TASK TO COMPLETE:
When you reach the line containing "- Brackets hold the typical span" in the data below, begin returning lines exactly as written, and stop once the line containing "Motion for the" has been returned.

*** DATA SUPPLIED ***

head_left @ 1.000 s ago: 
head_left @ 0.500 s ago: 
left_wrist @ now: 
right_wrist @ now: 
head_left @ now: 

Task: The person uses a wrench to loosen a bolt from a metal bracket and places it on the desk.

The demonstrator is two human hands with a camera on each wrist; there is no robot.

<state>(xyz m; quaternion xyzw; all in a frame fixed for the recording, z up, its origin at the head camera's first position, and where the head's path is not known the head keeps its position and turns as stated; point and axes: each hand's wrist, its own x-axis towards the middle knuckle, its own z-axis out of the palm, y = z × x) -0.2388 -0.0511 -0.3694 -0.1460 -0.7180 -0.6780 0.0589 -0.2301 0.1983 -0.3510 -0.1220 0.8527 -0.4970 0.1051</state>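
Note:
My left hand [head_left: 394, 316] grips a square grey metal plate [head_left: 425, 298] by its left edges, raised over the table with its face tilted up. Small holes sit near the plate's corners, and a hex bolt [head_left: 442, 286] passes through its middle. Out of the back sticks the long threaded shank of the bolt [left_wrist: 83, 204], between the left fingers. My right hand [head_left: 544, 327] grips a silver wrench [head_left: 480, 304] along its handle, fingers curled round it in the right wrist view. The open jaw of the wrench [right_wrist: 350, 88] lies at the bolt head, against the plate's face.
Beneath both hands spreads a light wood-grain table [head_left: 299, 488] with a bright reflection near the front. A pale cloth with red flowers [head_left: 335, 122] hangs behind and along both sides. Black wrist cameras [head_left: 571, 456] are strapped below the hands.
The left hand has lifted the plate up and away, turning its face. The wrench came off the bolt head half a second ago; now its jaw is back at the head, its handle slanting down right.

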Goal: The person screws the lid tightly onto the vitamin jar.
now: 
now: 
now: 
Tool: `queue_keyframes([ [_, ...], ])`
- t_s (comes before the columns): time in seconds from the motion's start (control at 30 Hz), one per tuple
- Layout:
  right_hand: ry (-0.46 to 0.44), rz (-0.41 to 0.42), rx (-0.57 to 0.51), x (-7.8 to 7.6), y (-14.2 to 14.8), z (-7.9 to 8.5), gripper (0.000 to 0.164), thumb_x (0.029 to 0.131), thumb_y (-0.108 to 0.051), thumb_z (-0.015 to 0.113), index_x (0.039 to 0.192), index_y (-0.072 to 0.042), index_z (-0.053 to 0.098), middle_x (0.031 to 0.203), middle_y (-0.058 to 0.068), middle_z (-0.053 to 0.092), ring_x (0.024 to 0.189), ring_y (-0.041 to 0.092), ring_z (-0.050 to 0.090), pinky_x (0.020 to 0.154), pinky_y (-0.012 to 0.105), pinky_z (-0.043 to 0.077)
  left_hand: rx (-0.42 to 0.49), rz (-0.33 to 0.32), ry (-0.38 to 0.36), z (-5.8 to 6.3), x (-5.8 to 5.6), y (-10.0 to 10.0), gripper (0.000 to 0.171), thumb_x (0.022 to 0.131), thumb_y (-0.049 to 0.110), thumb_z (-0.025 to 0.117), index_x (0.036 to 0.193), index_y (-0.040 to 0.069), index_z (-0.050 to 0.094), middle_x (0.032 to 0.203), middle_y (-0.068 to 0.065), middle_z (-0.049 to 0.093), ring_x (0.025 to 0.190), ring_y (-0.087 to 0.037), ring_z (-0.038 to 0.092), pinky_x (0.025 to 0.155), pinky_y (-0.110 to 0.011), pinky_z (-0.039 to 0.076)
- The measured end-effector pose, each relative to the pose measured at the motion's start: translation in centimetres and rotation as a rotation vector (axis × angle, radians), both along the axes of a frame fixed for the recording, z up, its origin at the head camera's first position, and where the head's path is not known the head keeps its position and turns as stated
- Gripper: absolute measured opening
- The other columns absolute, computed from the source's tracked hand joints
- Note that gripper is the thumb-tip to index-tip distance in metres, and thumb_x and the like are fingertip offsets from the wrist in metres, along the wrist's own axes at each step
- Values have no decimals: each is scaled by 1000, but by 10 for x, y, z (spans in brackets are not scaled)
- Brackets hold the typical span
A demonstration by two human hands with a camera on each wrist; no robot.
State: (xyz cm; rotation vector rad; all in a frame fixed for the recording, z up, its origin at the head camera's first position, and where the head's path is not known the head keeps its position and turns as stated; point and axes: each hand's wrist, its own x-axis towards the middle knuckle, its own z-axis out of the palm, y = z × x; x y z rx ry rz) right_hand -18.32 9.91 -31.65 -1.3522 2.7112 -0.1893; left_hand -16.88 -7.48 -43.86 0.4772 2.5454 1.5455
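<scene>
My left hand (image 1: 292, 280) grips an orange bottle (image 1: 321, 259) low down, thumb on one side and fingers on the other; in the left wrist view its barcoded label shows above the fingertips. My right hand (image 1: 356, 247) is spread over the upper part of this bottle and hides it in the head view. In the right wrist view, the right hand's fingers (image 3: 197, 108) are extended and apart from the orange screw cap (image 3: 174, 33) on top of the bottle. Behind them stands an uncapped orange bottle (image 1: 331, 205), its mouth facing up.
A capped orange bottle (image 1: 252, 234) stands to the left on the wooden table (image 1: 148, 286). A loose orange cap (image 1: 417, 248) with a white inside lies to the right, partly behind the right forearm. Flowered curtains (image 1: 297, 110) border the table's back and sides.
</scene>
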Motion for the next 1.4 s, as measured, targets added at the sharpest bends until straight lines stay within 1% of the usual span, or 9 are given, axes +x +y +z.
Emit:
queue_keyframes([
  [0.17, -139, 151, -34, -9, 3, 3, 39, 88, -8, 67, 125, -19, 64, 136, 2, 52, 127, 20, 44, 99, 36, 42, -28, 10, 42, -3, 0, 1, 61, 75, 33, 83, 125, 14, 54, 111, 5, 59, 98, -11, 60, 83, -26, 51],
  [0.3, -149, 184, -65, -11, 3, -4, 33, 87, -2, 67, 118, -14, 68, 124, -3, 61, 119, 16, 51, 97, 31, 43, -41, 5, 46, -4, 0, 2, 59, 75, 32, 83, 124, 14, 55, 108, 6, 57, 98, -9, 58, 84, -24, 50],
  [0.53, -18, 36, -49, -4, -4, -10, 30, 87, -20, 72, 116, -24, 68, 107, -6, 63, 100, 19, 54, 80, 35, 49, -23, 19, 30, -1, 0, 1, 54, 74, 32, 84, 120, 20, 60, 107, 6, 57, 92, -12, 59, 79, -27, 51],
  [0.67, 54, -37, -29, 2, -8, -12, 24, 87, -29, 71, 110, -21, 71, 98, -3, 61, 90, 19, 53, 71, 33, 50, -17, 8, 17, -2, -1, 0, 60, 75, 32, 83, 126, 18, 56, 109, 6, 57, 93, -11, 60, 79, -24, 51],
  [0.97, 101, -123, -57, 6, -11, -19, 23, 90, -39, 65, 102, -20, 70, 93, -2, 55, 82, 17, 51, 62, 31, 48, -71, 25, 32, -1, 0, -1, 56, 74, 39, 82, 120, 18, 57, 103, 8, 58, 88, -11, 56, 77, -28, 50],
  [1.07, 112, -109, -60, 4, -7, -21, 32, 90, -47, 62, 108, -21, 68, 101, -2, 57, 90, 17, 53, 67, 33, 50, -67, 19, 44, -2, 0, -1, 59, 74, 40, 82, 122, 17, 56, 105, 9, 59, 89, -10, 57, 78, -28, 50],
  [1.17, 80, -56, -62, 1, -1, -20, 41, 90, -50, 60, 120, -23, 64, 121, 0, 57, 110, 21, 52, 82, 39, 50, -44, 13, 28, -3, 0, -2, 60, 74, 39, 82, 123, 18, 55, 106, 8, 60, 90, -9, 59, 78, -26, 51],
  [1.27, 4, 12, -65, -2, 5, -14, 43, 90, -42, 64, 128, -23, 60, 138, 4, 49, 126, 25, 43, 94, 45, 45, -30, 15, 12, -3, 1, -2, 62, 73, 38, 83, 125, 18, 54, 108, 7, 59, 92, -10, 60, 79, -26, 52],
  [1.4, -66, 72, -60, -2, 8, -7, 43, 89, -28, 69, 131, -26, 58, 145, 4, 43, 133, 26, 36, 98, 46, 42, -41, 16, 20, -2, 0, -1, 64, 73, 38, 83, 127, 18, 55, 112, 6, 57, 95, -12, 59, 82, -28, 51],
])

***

ANSWER SECTION:
- Brackets hold the typical span
A demonstration by two human hands with a camera on each wrist; no robot.
State: (xyz cm; rotation vector rad; all in a frame fixed for the recording, z up, its origin at the head camera's first position, and where the head's path is not known the head keeps its position and turns as stated; point and axes: each hand's wrist, its own x-axis towards the middle knuckle, its own z-axis out of the palm, y = z × x; x y z rx ry rz) right_hand -18.32 9.91 -31.65 -1.3522 2.7112 -0.1893; left_hand -16.88 -7.48 -43.86 0.4772 2.5454 1.5455
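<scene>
My left hand (image 1: 292, 280) grips an orange bottle (image 1: 321, 259) low down, thumb on one side and fingers on the other; in the left wrist view its barcoded label shows above the fingertips. My right hand (image 1: 356, 247) is spread over the upper part of this bottle and hides it in the head view. In the right wrist view, the right hand's fingers (image 3: 197, 108) are extended and apart from the orange screw cap (image 3: 174, 33) on top of the bottle. Behind them stands an uncapped orange bottle (image 1: 331, 205), its mouth facing up.
A capped orange bottle (image 1: 252, 234) stands to the left on the wooden table (image 1: 148, 286). A loose orange cap (image 1: 417, 248) with a white inside lies to the right, partly behind the right forearm. Flowered curtains (image 1: 297, 110) border the table's back and sides.
</scene>
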Motion for the next 1.4 s, as measured, targets added at the sharpest bends until straight lines stay within 1% of the usual span, or 9 are given, axes +x +y +z.

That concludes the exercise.